How language will shape the Internet content?

People will actively seek content in a language they are inherently more familiar with
This is a strong indicator of the way forward for internet companies and search engines hoping to become the internet gateway of choice for vernacular users in India. Of the roughly 769 million regional languages speaking population of India, the number of Hindi speakers is just shy of 50 percent making it the biggest potential market for internet services and content providers. 

Despite the fact that the ratio of users accessing vernacular content online in rural India is 64 percent as compared to 25 percent in urban centers, the volume of users is much higher in cities as they hold the bulk of internet subscribers.

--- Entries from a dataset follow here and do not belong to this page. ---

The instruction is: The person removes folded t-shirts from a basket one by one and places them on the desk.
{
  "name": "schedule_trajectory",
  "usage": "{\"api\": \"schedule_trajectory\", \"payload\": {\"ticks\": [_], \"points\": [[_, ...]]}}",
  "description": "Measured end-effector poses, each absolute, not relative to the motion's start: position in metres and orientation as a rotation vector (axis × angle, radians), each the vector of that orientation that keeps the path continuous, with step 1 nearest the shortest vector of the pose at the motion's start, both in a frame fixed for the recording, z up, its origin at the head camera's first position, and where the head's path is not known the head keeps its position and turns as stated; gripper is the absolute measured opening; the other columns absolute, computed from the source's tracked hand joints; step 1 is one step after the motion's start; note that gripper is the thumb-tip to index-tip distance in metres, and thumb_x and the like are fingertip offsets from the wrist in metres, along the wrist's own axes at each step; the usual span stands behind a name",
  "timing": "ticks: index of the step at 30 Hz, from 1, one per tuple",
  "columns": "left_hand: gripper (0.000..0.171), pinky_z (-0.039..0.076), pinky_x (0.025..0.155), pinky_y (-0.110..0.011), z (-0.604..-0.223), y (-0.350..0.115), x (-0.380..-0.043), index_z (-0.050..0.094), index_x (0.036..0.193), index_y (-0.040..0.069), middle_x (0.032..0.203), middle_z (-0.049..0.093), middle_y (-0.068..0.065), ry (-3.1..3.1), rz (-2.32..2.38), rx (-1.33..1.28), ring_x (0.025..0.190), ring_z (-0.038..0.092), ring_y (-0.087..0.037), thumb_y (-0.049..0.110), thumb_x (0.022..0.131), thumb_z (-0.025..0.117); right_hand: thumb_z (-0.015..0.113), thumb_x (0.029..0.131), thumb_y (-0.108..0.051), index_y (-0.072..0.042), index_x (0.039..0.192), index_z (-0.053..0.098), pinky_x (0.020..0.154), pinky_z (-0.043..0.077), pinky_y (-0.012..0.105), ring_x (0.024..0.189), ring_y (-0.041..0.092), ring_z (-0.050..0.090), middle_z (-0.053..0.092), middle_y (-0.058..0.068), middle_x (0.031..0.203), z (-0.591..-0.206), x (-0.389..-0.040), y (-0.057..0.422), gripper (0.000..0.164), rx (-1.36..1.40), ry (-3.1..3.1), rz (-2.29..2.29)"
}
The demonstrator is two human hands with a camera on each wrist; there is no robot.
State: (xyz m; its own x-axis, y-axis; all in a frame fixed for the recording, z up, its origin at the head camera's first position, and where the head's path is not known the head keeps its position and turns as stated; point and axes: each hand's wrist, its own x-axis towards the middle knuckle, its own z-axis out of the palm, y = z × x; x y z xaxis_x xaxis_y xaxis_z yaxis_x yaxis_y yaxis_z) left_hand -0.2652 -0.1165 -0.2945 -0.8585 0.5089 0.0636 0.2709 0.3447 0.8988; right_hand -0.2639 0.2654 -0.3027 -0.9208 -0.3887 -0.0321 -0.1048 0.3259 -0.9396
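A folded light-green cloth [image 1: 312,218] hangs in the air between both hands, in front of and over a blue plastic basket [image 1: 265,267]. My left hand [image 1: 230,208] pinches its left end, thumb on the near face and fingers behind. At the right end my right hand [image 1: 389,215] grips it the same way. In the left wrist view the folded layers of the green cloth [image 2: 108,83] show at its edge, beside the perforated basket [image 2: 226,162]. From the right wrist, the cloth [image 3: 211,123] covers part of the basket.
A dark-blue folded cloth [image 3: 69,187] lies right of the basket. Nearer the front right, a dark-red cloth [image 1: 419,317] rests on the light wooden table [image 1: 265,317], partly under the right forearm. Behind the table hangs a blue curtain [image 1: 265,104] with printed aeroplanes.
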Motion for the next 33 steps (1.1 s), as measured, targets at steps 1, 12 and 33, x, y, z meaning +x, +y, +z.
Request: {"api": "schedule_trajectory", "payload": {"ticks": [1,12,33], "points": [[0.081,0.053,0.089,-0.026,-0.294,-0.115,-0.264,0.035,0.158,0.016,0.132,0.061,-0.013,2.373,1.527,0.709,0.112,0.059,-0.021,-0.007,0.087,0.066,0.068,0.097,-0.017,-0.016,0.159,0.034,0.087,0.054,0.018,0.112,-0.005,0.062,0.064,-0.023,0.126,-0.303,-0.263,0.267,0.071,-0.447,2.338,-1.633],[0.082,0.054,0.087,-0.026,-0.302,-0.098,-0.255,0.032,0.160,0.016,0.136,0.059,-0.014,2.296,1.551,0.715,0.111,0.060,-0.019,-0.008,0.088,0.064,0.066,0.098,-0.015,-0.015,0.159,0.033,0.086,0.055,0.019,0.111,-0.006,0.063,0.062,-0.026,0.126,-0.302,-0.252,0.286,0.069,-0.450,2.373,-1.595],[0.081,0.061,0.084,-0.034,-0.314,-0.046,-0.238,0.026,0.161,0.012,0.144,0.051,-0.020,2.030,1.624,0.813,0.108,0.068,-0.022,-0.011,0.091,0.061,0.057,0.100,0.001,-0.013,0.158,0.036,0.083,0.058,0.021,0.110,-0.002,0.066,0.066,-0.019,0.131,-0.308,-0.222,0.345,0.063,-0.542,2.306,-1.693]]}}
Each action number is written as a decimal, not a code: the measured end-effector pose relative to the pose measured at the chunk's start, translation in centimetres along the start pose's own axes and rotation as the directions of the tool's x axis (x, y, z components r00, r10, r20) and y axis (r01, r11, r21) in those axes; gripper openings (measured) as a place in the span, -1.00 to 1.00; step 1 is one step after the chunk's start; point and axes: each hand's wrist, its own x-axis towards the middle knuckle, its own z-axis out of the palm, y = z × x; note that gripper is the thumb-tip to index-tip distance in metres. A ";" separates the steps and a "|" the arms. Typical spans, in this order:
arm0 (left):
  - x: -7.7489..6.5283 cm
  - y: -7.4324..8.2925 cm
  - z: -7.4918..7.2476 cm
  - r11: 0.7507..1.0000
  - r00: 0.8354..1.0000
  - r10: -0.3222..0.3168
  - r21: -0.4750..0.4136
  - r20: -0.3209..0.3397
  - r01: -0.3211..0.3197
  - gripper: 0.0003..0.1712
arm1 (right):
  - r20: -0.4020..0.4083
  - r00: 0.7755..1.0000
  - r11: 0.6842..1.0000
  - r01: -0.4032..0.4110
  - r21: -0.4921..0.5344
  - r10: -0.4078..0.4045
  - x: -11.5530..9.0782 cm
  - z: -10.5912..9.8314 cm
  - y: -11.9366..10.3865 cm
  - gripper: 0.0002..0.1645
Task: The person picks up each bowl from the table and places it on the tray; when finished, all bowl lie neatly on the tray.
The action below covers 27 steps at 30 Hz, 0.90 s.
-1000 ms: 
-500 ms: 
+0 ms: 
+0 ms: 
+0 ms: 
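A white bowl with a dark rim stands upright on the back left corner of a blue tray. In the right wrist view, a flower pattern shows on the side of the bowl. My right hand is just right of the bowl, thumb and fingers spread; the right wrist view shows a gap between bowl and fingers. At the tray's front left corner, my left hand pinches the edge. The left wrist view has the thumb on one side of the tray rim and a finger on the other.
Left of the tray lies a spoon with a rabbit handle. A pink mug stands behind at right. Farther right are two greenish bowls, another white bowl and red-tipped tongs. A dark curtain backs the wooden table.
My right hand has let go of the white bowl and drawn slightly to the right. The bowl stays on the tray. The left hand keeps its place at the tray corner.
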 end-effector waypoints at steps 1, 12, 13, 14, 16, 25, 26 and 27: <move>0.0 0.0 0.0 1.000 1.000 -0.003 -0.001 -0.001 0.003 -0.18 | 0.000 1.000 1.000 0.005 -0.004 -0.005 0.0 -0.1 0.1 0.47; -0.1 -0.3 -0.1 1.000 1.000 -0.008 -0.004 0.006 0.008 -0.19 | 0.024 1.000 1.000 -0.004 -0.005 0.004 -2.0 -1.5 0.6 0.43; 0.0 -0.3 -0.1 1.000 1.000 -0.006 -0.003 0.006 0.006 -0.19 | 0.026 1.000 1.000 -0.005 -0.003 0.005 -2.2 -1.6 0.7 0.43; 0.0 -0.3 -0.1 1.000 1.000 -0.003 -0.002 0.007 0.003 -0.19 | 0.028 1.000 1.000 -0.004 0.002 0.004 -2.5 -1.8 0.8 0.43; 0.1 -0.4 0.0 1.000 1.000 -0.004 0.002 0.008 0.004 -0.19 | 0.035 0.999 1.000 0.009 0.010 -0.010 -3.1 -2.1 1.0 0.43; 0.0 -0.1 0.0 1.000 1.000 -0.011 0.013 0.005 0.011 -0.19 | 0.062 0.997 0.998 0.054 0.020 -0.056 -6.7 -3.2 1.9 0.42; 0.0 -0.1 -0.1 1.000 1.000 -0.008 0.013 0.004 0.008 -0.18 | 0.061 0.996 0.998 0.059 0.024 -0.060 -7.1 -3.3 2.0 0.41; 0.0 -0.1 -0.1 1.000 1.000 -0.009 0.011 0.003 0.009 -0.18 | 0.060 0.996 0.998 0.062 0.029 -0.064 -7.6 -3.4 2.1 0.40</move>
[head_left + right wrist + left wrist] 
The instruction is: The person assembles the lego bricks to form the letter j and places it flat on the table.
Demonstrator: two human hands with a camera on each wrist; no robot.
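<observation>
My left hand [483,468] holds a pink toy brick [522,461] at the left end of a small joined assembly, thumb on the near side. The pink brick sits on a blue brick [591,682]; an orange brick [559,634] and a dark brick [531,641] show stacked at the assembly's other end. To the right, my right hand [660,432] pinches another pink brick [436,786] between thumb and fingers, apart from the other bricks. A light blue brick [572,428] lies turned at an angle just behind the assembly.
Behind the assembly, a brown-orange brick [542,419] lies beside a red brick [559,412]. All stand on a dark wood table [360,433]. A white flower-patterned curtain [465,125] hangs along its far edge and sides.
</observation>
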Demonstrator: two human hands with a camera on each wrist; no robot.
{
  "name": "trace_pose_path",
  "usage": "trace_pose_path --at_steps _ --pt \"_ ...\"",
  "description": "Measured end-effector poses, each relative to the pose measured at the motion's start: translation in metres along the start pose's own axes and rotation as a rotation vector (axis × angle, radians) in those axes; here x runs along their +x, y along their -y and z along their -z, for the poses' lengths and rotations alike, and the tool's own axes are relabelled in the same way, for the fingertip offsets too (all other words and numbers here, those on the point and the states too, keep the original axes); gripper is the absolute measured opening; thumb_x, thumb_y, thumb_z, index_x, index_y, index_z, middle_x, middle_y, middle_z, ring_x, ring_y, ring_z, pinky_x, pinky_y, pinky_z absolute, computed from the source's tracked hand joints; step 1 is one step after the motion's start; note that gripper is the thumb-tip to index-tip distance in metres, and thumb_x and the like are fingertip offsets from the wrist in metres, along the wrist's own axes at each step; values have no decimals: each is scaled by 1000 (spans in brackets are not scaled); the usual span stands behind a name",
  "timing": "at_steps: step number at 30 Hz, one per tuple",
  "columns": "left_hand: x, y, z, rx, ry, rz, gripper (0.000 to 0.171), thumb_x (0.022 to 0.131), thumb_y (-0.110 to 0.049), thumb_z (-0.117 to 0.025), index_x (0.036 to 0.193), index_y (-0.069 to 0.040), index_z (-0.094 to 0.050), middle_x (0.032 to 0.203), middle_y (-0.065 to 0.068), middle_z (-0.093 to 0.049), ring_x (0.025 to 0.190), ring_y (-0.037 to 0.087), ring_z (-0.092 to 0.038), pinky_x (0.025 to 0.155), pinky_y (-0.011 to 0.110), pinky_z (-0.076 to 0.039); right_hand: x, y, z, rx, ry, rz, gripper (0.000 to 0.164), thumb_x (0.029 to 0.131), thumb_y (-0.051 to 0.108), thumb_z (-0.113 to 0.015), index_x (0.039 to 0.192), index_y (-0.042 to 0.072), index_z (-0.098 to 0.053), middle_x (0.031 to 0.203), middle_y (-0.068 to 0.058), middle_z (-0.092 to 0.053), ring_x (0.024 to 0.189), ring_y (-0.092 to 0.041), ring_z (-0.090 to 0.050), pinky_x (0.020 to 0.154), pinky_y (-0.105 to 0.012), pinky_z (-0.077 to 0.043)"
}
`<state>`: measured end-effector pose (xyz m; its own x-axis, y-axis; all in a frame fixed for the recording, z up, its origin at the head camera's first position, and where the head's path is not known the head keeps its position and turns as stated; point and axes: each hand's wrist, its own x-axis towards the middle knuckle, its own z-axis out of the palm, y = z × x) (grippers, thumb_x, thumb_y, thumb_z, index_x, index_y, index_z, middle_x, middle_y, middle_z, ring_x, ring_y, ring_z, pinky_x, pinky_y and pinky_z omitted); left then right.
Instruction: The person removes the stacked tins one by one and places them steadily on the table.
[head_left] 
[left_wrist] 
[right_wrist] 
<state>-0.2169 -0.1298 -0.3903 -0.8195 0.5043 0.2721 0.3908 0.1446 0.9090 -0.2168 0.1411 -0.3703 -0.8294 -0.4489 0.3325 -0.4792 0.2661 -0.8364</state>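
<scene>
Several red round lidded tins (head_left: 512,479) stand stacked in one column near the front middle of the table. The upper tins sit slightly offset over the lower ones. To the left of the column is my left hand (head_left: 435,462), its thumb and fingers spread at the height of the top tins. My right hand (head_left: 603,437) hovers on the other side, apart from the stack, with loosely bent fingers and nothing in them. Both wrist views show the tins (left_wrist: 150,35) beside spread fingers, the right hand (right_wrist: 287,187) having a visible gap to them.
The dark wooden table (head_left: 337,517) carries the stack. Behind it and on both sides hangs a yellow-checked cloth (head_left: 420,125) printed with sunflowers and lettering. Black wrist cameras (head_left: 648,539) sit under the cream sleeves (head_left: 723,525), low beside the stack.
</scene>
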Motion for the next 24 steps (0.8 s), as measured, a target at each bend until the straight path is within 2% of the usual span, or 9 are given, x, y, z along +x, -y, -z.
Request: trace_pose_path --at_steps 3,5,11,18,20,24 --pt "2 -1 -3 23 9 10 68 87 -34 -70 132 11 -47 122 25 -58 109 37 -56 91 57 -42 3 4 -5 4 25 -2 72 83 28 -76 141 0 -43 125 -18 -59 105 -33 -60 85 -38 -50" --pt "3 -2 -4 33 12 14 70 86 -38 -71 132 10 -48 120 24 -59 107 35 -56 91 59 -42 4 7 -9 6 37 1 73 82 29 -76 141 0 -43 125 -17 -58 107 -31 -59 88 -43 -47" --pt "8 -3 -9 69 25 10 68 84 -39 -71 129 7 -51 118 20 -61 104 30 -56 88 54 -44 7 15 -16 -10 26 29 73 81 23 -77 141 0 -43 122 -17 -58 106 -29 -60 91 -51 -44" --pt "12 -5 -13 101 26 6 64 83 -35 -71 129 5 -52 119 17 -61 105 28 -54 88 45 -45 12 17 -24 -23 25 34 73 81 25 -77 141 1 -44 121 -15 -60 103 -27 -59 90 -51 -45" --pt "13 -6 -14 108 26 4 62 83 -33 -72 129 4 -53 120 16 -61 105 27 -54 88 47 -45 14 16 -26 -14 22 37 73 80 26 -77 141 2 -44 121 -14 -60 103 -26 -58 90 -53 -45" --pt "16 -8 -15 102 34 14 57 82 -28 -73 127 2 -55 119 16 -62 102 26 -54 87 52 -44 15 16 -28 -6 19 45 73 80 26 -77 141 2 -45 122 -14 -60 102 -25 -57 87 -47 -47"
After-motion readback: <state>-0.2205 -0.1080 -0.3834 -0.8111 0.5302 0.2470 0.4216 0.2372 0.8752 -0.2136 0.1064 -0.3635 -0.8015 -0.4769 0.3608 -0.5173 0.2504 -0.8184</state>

A glance at the evolutionary timeline of the internet and it should surprise no one that English has always been and still remains the dominant language of internet content providers as well as technology developers. In the early 1960's, J. Licklider's pioneering research for DARPA established the origins of the internet, it has metamorphosed into one of the most indispensable medium of communication in the modern world.
While the concept of the internet reached Indian shores through services offered by VSNL in 1995, narrow-band connections severely stunted the growth of adoption and subscribers in India. All this changed with the formulation of the national broadband policy in 2005 and received a further stimulus with the 3G and 4G spectrum auctions in the past couple of years. 

The multiple decades that it has taken the bulk of our population to gain access to the internet means that a large set of users who prefer vernacular languages have been left out along this journey. This is not to say that there a complete lack of vernacular content, but that it has much catching up to do.

Today, Internet penetration in India works out to nearly 10 times the population of Australia. India has around 200 million internet users today and it is expected to grow by 243 million by June 2014, making it the second largest user base after China. Numbers published by the Telecom Regulatory Authority of India showed that more than 50 percent of mobile phones sold in 2012 were smart phones and number of internet mobile subscribers is a mammoth 381 million.
Apart from fixed line internet services, native Hindi internet users are also making great strides in the mobile and smart phone market. The smart phone market is unparalleled amongst the developing economies. It has grown to 12.8 units per 100 in the third quarter of 2013 and the market has grown by 229 percent year on year which is good news for vernacular search portals.
Many smart phone manufacturers in India have started offering Hindi as an optional language to access the device as well as to access the internet on phone. Dependence on mobiles and smart phones is uniformly increasing in rural India as an important point of access. The pre-disposition of humans to converse and seek information in their language of thought means the bulk of the vernacular language speaking population will actively seek content in a language they are inherently more familiar with.
India has become the epicenter of the small and medium business phenomenon. Current estimates show that there are approximately 8 million SMBs and almost 45 percent of India's exports are dependent on small businesses. Add to this a large number of people that find employment in professions like agriculture and government services. By and large, the applications that are most used by regional language users include emails, search engines and news content, text chat, matrimonial services and online banking services.
In rural areas, the report shows a bias in favor of sites offering government services, land records and private initiatives such as eChoupal, which provides aggregated information of interest to farmers and facilitates sale of farm produce. There is also a concentrated push by internet companies to encourage more women to get online with a number of media campaigns targeted at women on the anvil.
This will seem like just the tip of iceberg if in the future areas of exponential internet growth like ecommerce and social media advent into the vernacular domain. To make this advent of ecommerce and social media into vernacular domain a reality content aggregators and search engines with more refined and focused offerings are making the access to the content a lot easier for the vernacular user and it is these reasons that make this segment an exciting one to watch out for.